Sick - or Infected?
for the week of 12/10/98
Many aquarists assume sickness and infection are all interchangeable terms and go on to treat every fish that has torn fins, cloudy eyes, or abnormal swimming behavior with antibiotics or other medicine. This course of action is often unsuccessful or even counter-productive.
"Sickness" is a rather broad term, simply used to state that something is affecting the fish's well-being. This could be a parasite, bacteria, or other infective agent, but it could also be a water quality or temperature problem, organ failure, or even the aggression of a tankmate.
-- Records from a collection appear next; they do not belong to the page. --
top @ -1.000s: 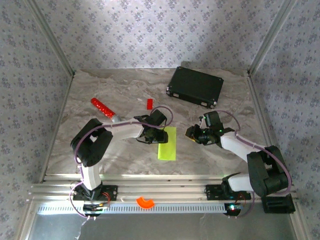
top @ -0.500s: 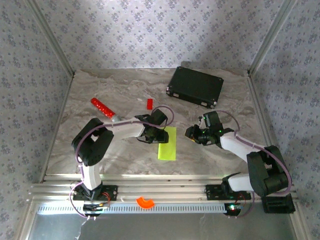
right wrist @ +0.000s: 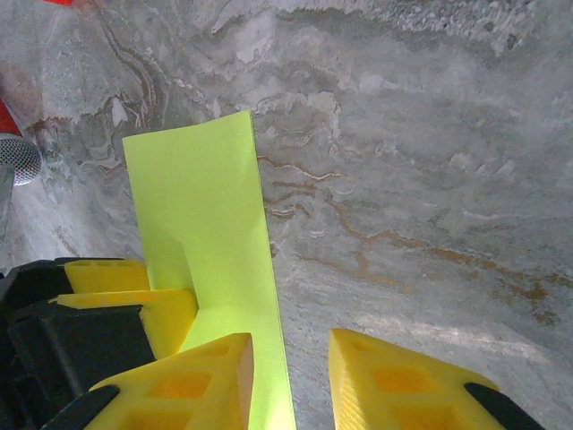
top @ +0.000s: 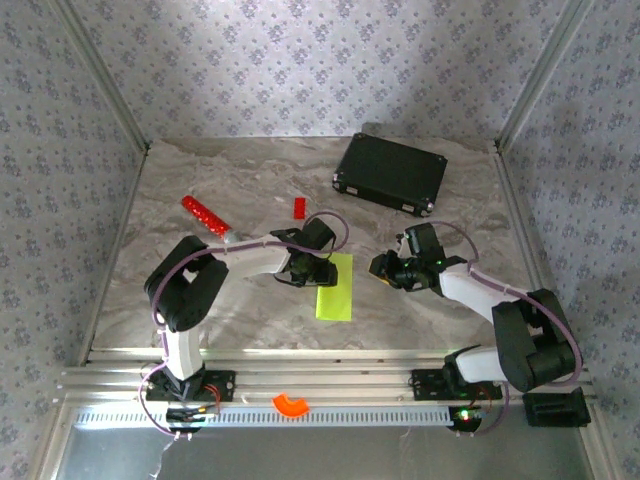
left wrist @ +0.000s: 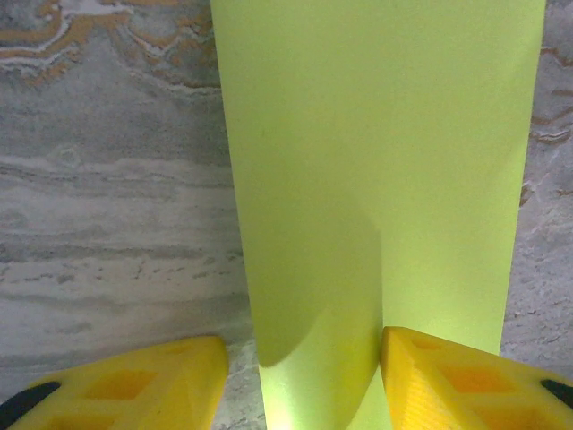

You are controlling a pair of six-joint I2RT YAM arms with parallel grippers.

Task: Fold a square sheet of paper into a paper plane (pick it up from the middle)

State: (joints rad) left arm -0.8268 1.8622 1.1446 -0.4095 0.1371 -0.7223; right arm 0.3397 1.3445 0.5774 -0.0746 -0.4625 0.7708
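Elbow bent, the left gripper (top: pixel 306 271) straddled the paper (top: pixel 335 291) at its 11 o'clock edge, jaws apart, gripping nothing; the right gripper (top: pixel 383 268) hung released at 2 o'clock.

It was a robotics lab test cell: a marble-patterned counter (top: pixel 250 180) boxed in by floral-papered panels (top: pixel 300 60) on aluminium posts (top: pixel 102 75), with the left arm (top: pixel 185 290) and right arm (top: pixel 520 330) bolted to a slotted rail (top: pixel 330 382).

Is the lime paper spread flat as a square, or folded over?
Folded. The sheet of paper lies on the table as a narrow rectangle, clearly longer than wide, not a square.
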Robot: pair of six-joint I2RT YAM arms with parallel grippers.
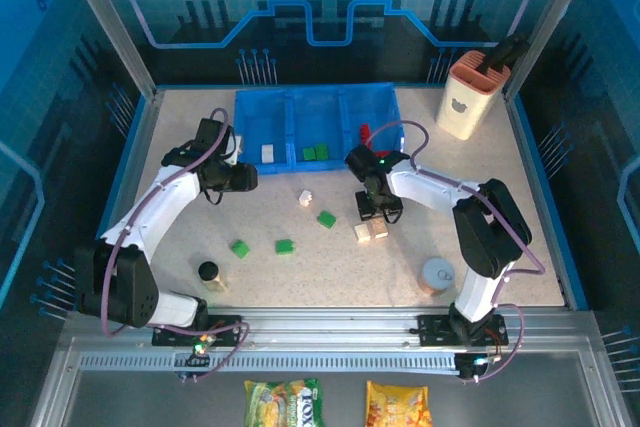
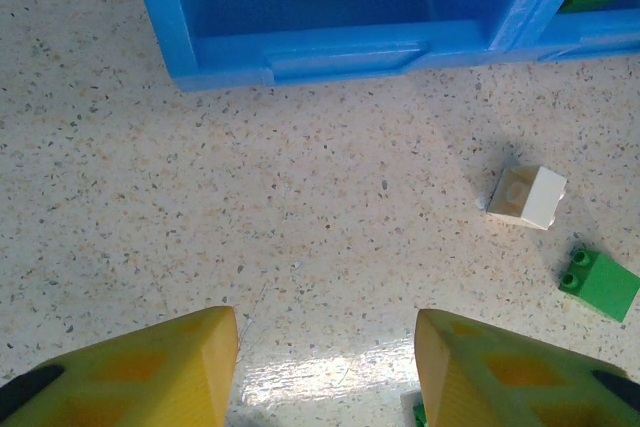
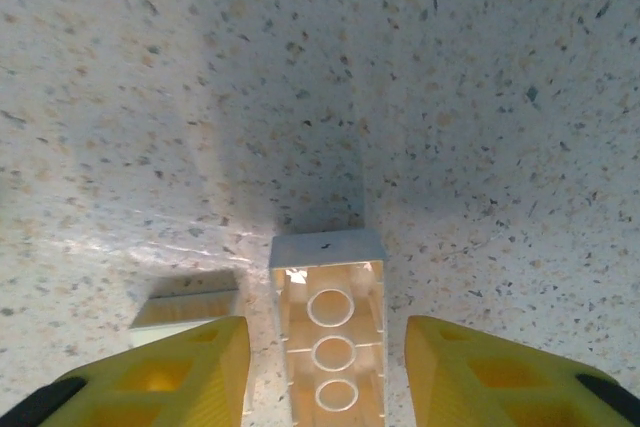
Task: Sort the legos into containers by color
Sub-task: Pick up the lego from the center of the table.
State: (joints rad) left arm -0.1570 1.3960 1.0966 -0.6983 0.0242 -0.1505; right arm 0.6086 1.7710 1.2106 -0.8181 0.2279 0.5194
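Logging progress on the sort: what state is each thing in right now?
Left gripper: open, empty.
Right gripper: open, straddling the cream brick.
Cream brick: upside down on table.
Tray: partly filled, one color per compartment.
Green bricks: three loose on table.
White brick: tipped, loose on table.
Can: upright.

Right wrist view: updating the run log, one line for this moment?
right gripper: open, astride upturned white brick | left gripper: open, empty | phase: pre-grasp
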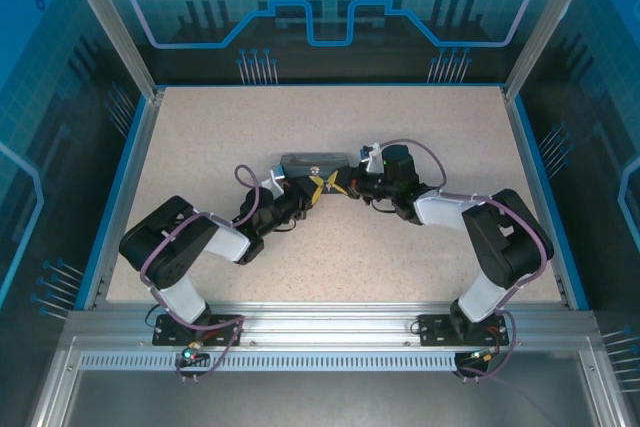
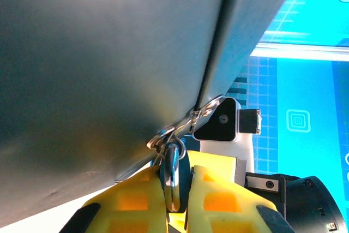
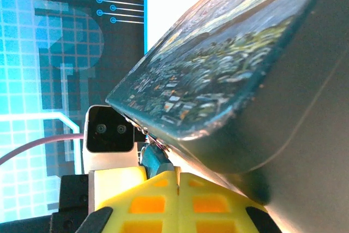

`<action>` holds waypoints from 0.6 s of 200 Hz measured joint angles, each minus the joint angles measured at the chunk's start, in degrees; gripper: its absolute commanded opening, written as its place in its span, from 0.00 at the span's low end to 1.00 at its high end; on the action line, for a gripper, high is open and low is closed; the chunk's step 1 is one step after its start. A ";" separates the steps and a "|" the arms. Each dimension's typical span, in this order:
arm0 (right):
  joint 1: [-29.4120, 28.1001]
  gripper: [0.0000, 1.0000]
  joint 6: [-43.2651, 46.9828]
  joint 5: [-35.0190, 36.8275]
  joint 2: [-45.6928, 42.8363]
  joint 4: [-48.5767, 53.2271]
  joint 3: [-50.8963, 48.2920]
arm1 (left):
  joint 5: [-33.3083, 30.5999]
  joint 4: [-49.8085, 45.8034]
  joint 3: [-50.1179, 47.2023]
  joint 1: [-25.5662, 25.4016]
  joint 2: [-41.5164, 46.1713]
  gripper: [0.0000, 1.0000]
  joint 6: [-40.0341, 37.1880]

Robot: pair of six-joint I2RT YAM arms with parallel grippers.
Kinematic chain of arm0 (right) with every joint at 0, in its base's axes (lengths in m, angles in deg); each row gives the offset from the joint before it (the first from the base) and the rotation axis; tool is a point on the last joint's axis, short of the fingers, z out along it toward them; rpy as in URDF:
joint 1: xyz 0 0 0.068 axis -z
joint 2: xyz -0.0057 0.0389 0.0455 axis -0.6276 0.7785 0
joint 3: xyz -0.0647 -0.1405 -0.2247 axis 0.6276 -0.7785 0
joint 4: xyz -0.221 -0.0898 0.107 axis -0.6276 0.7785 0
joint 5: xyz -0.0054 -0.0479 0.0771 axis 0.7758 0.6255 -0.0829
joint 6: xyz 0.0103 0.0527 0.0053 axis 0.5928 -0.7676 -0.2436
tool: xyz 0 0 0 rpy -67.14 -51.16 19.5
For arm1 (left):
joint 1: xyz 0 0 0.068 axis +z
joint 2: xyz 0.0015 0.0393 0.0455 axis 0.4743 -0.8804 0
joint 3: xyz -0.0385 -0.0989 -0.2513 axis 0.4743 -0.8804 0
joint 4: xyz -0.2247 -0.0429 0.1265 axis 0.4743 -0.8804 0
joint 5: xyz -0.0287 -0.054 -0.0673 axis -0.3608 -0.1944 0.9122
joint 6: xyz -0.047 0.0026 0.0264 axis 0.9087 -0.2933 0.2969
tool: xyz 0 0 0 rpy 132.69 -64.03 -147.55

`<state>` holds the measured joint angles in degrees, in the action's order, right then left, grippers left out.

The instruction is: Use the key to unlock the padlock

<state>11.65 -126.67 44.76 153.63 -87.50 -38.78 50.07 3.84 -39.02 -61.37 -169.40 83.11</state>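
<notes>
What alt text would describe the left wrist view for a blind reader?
The left arm's yellow fingers are shut on a small bluish padlock at the metal latch of a grey box. The other arm's wrist camera sits close behind.

High above and behind the arm bases, we look down on the whole table (image 1: 200,147), box (image 1: 315,162) at centre frame. Both wrist views sit jammed against that box, looking up it from opposite sides, the padlock (image 2: 173,175) right under the left lens. Each catches the other: right wrist camera (image 2: 221,121), left wrist camera (image 3: 109,129).
</notes>
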 measured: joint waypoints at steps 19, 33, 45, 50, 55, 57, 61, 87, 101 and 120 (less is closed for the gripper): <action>0.00 0.00 0.70 -0.83 0.72 -1.29 -0.09 | 0.07 -0.02 0.00 0.00 0.00 0.00 0.00; -0.11 0.00 0.66 -1.27 1.36 -2.51 -0.09 | 0.04 -0.04 0.00 -0.07 -0.02 0.00 0.00; -0.13 0.00 0.66 -1.42 1.64 -3.13 -0.09 | -0.04 -0.07 0.00 -0.07 -0.02 0.00 0.00; -0.13 0.00 0.63 -1.44 1.66 -3.17 -0.09 | -0.07 -0.07 0.00 -0.07 -0.02 0.00 0.00; -0.13 0.00 0.63 -1.44 1.66 -3.15 -0.09 | -0.07 -0.07 0.00 -0.07 -0.02 0.00 0.00; -0.15 0.00 0.68 -1.38 1.66 -3.13 -0.09 | -0.07 -0.07 0.00 -0.07 0.00 0.00 0.00; -0.17 0.00 0.68 -1.31 1.66 -3.13 -0.09 | -0.07 -0.07 0.00 -0.07 -0.02 0.00 0.00; -0.63 0.00 0.42 -0.35 1.66 -2.51 0.39 | -0.50 -0.11 0.00 -0.07 -0.02 0.00 0.00; -0.94 0.00 -0.20 0.50 1.66 -2.19 0.66 | -0.79 -0.11 0.02 -0.07 -0.02 0.00 0.00; -1.57 0.00 -1.64 2.05 1.66 -1.99 0.70 | -1.16 -0.28 0.00 -0.07 -0.02 0.00 0.00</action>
<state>10.08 -128.30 46.81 155.29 -89.49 -38.08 48.91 3.55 -39.02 -61.44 -169.42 83.11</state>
For example, a "sick" goldfish might be swimming at the top of the tank because...
- it has gill flukes
- it's gills have been damaged
- there are high ammonia or nitrite levels in the water
- there is little dissolved oxygen in the water
- the temperature is too high
- another fish chases it whenever it comes down
Adding medication might be of value in some of these situations, but would be useless or could even worsen the others.
Infection is a much more precise term, referring to sickness that is caused by parasites, bacteria or some other organism that has taken up residence in or on the fish. Of the above six examples, only the first (gill flukes) is an example of an infection. Other examples are:
- White Spot Disease (Ich)
- Bacterial Fin Rot (Columnaris)
- White Cotton Disease (True Fungus)
- Viral Cauliflower Disease (Lymphocystus)
Medication would very likely help a fish with any of the first three infections (viral infections are virtually untreatable), but even then, care must be taken that the medication match the type of disease involved. All four of the above might be commonly described as "white spots" on the fish, even though they are caused by parasites, bacteria, fungus and virus respectively.
"Tip of the week" appeared regularly in 1999 and 2000.